Per accogliere i leader arrivati al G7 di Évian-les-Bains, Emmanuel Macron ha scelto una canzone diversa per ognuno di loro. Non un dettaglio protocollare, ma una piccola regia social: l’arrivo dei capi di Stato e di governo, le strette di mano e le foto ufficiali sono stati trasformati in video pubblicati su Instagram, con una colonna sonora pensata per essere riconoscibile, commentabile, condivisibile.

A Giorgia Meloni è toccata Felicità di Al Bano e Romina Power. Per Donald Trump è stata scelta Love Is a Long Road di Tom Petty. Keir Starmer è arrivato con il tema di James Bond, The World Is Not Enough, mentre per Narendra Modi è partita Jai Ho, il brano diventato famoso con The Millionaire. Per Mark Carney, primo ministro canadese, Macron ha scelto Céline Dion. Per Ursula von der Leyen e António Costa una versione rock dell’Inno alla gioia. Per il presidente ucraino Volodymyr Zelensky una melodia del compositore Myroslav Skoryk.

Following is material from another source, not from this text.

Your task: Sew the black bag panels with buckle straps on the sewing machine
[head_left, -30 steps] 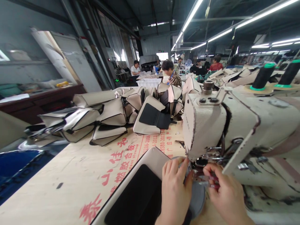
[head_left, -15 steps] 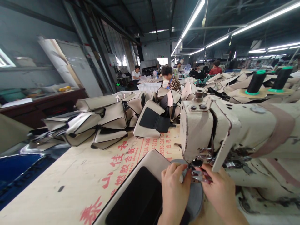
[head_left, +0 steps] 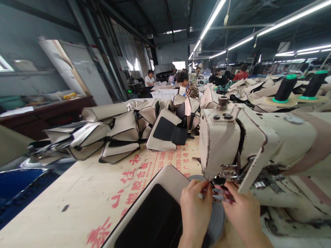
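Observation:
Just under the head of a cream sewing machine (head_left: 219, 137), both hands work close together. My left hand (head_left: 197, 206) is pinched beside the needle area; what its fingertips hold is too small to make out. Closed around small metal snips (head_left: 219, 194) is my right hand (head_left: 240, 208), with the blades pointing left toward the left fingertips. A beige bag piece with a black panel (head_left: 152, 220) lies on the board to the left of my left hand, partly under it. Below the hands shows a round grey machine bed (head_left: 217, 220).
Beige bags (head_left: 124, 127) are piled along the board's far edge. Red print marks the wooden board (head_left: 85, 193). A blue bin (head_left: 23, 189) stands at left, black thread spools (head_left: 284, 89) at right. Co-workers sit farther back.
The view has shifted slightly, so the machine appears a little larger and farther right. Both hands stay under the machine head, with small finger movements.

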Available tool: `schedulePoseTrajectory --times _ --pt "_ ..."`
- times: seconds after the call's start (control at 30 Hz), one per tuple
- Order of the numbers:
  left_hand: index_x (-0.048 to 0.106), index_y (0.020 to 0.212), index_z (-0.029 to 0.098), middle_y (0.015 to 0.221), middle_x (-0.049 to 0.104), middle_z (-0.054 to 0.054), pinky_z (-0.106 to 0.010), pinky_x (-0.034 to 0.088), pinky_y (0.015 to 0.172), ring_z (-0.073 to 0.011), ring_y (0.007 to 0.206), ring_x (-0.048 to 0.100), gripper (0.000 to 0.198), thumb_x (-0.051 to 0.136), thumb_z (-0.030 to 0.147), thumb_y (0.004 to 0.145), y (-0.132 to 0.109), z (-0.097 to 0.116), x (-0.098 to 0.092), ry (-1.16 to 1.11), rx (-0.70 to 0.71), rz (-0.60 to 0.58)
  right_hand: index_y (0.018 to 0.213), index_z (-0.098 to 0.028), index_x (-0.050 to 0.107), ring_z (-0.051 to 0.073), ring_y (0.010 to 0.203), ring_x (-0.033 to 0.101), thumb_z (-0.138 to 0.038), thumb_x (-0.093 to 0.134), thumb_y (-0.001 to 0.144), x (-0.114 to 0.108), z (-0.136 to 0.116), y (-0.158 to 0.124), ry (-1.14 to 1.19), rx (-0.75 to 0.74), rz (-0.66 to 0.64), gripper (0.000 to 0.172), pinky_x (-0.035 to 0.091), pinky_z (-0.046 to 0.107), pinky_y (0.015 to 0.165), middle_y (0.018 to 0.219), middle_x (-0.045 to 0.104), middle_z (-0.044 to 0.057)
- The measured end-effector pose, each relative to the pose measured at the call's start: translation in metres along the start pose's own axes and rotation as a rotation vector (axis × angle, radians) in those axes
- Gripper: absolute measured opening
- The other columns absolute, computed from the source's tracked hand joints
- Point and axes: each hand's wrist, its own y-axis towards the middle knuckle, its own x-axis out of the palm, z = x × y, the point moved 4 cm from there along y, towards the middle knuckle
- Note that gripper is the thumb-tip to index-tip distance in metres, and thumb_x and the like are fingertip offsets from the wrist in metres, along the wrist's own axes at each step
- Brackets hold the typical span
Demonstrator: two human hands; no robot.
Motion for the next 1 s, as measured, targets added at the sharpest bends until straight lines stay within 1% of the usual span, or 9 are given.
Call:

Vista così sembra solo una trovata leggera, quasi da social media manager particolarmente ispirato. In realtà racconta qualcosa di più ampio: la comunicazione politica non si limita più a usare i social per rilanciare un incontro istituzionale. Sempre più spesso l’incontro istituzionale viene costruito anche per avere una seconda vita sui social.